* [Problem description] The lines below starting at the line containing "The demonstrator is" and ending at the line containing "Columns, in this" are to be repeated exactly, with both ends kept and nothing else added.

* [Materials provided]

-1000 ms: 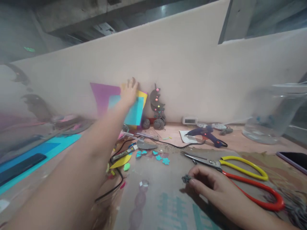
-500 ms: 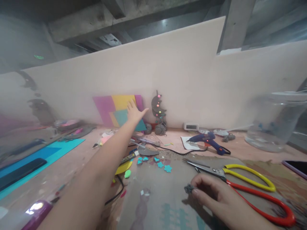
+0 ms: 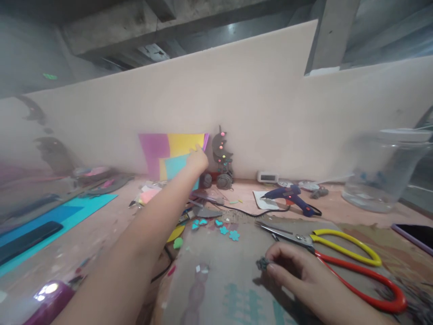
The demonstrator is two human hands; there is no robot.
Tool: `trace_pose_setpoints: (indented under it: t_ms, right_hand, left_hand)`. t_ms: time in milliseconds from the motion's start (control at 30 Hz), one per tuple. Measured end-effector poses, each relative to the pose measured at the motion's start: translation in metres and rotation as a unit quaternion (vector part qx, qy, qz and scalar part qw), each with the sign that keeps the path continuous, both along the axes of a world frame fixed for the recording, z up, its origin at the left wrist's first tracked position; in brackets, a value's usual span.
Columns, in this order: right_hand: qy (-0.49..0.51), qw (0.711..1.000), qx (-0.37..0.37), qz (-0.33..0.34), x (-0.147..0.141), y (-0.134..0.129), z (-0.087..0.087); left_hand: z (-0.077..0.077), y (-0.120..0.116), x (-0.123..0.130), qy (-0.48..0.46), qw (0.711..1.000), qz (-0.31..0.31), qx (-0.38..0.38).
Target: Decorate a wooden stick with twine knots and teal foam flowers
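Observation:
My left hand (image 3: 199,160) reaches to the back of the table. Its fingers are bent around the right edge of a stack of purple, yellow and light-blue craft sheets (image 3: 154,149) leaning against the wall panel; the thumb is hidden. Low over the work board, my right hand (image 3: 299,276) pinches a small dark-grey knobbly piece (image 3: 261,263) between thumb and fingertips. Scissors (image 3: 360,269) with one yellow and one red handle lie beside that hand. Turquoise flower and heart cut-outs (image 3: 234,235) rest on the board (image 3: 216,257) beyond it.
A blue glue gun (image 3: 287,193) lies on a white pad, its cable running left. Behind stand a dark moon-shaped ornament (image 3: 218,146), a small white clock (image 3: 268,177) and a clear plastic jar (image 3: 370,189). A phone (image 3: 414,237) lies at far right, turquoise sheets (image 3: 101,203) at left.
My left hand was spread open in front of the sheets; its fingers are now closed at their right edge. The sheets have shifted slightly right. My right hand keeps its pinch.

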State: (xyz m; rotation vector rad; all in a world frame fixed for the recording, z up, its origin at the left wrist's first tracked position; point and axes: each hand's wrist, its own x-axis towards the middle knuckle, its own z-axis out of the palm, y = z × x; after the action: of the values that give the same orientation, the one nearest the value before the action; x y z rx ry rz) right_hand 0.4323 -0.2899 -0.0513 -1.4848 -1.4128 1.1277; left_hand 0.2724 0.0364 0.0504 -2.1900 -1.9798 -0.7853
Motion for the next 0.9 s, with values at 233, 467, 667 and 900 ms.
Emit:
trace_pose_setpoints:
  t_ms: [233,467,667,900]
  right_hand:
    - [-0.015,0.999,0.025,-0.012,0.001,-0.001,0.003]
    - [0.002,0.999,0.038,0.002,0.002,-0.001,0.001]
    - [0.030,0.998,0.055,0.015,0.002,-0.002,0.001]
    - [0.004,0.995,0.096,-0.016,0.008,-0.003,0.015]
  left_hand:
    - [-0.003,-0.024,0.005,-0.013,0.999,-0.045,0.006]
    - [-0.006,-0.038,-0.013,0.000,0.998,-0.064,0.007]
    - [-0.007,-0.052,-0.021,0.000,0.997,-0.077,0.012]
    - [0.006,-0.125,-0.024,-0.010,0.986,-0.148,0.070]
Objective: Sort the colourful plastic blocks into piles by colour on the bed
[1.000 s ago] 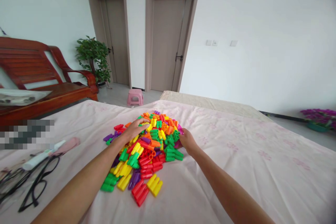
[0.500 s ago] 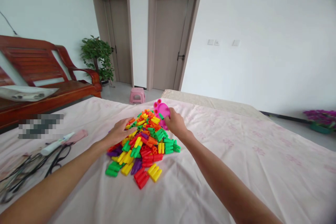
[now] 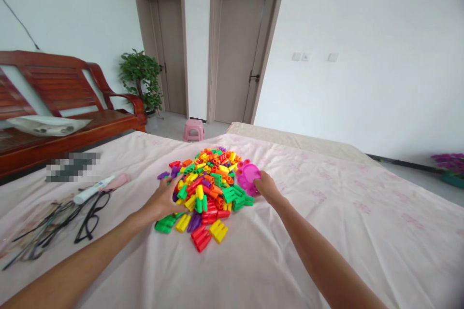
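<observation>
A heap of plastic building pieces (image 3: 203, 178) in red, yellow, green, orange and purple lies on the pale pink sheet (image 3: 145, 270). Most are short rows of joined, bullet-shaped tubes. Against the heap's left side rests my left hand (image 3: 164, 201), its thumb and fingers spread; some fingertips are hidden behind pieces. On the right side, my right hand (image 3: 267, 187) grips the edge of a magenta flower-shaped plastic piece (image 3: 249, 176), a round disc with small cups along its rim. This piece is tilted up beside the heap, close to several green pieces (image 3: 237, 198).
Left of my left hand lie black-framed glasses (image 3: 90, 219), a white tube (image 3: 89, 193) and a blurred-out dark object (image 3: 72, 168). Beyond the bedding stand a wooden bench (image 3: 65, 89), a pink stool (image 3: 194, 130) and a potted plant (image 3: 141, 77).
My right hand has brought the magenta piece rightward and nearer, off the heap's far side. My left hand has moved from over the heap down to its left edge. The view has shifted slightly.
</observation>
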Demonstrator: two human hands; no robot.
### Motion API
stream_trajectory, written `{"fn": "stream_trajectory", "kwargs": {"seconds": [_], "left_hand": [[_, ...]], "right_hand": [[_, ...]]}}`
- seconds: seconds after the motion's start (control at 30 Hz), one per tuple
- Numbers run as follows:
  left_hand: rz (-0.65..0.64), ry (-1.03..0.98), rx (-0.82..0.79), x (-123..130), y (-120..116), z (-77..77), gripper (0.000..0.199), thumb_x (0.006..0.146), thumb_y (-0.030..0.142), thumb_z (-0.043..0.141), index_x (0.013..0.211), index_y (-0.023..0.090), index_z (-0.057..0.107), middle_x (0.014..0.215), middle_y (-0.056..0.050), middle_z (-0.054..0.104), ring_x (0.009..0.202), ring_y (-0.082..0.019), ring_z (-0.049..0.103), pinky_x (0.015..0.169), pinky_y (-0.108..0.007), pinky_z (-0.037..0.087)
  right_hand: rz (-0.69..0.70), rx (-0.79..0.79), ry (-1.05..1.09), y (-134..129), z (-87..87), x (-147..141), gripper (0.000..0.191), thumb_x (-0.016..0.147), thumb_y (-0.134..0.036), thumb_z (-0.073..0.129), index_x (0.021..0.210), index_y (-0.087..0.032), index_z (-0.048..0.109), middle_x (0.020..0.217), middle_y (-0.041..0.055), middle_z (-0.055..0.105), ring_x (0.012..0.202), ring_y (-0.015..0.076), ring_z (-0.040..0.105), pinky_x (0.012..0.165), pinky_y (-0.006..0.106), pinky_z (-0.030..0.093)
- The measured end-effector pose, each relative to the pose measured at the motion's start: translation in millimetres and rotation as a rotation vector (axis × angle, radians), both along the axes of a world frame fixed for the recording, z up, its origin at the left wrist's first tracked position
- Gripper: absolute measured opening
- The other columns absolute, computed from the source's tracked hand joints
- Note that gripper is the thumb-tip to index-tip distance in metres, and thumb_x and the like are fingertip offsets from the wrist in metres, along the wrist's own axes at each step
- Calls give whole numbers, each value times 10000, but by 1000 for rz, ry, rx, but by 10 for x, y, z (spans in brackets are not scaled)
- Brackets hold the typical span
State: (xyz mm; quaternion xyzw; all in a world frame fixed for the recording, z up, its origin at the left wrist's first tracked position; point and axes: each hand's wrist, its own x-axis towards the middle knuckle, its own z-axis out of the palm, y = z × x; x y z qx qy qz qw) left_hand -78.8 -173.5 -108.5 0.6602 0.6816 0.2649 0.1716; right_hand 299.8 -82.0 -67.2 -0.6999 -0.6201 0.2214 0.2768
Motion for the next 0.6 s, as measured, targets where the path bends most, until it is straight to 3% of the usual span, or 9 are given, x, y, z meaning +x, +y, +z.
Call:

* [Result of this exercise]
The demonstrator is two human hands; there is no robot.
Tool: `trace_pose_setpoints: (indented under it: t_ms, right_hand, left_hand)`. t_ms: time in milliseconds from the motion's start (control at 30 Hz), one per tuple. Measured end-effector poses, each relative to the pose measured at the motion's start: translation in metres and rotation as a unit quaternion (vector part qx, qy, qz and scalar part qw), each with the sign that keeps the path continuous, both along the axes of a world frame fixed for the recording, z up, its origin at the left wrist's first tracked position; in brackets, a value's usual span.
Columns, in this order: right_hand: qy (-0.49..0.51), qw (0.711..1.000), qx (-0.37..0.37), qz (-0.33..0.34), x (-0.147..0.141), y (-0.134..0.129), z (-0.087..0.087); left_hand: z (-0.077..0.077), y (-0.120..0.116), x (-0.123..0.130), qy (-0.48..0.46), qw (0.711..1.000), qz (-0.31..0.31), qx (-0.38..0.38).

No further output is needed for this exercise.